In many cases the reaction is more like:

$$\mathrm{AB + CD \to AC + DB}$$

or variations thereof, and in this case the reaction products can carry away excess energy as kinetic energy so the problem is avoided. However when you have a reaction like:

$$\mathrm{A + B \to AB}$$

The $\mathrm{AB}$ molecule doesn't have any way to dissipate the energy.

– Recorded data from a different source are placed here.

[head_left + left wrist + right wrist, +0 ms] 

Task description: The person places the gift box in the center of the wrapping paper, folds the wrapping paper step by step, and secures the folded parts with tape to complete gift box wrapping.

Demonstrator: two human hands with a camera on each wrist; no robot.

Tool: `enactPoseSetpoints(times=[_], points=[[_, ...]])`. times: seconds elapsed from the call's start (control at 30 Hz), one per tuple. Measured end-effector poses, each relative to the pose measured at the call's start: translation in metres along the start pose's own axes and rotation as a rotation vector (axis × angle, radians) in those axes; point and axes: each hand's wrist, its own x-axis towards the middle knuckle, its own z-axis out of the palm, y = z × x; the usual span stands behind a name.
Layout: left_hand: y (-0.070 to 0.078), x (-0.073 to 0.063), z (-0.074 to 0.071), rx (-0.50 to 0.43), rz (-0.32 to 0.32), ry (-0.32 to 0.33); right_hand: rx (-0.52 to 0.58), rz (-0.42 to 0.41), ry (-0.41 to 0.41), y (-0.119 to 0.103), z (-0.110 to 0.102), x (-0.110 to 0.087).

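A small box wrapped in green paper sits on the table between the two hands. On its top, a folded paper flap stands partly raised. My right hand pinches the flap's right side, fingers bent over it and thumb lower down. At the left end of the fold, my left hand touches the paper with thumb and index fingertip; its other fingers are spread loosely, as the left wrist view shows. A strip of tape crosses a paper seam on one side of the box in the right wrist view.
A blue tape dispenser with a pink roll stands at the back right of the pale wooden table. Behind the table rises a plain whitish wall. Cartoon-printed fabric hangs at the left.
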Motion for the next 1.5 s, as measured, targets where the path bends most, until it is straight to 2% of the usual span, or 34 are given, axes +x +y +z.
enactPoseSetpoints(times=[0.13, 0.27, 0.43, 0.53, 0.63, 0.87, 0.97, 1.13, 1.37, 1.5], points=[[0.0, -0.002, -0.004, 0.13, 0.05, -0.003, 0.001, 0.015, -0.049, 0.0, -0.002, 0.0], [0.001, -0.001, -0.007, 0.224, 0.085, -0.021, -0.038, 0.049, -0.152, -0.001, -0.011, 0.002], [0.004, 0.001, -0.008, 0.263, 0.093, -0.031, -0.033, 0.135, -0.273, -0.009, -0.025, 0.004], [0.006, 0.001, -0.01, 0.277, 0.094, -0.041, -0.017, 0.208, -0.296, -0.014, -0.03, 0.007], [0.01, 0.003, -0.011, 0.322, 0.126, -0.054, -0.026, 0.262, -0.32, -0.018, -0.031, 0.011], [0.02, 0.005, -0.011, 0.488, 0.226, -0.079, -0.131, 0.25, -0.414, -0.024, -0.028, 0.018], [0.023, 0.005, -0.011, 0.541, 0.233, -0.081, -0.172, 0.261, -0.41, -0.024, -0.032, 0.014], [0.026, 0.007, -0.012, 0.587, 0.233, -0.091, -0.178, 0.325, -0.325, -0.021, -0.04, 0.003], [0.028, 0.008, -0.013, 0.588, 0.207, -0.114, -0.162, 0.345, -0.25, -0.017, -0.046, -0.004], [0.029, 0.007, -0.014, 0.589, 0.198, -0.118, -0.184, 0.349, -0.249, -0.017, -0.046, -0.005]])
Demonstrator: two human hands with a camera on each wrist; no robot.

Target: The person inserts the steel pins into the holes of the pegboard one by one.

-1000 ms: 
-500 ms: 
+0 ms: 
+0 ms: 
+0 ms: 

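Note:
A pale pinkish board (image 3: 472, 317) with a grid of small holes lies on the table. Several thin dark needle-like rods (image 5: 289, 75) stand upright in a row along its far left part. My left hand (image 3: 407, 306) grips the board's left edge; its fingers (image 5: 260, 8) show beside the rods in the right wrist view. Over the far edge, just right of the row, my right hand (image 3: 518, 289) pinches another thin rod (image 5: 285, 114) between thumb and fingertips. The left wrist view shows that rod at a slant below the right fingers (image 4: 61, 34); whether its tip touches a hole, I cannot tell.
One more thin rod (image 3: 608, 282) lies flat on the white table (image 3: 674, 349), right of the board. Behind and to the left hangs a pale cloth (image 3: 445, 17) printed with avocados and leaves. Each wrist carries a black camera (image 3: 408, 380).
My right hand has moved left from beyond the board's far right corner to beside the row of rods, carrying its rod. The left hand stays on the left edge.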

But in practice reactions like this do happen. For example, if you start with a gas of hydrogen atoms at room temperature you very quickly end up with $\mathrm{H_2}$ molecules. Typically the reaction is possible because the reaction products can shed their excess energy by colliding with other molecules. The process would be something like:

$$\mathrm{H + H \to H_2^*}$$

where the $*$ on the $\mathrm{H_2^*}$ indicates it is in a highly excited state that would typically rapidly fall apart into two atoms again:

$$\mathrm{H_2^* \to H + H}$$

However if the $\mathrm{H_2^*}$ can collide with a hydrogen atom the extra energy can be transferred to kinetic energy:

$$\mathrm{H_2^* + H \to H_2 + H + \text{kinetic energy}}$$

where now the $\mathrm{H_2}$ molecule and the $\mathrm{H}$ atom on the right hand side have a large kinetic energy. This large kinetic energy is what we call heat, so the end result is that the energy involved in the chemical reaction makes the gas hot.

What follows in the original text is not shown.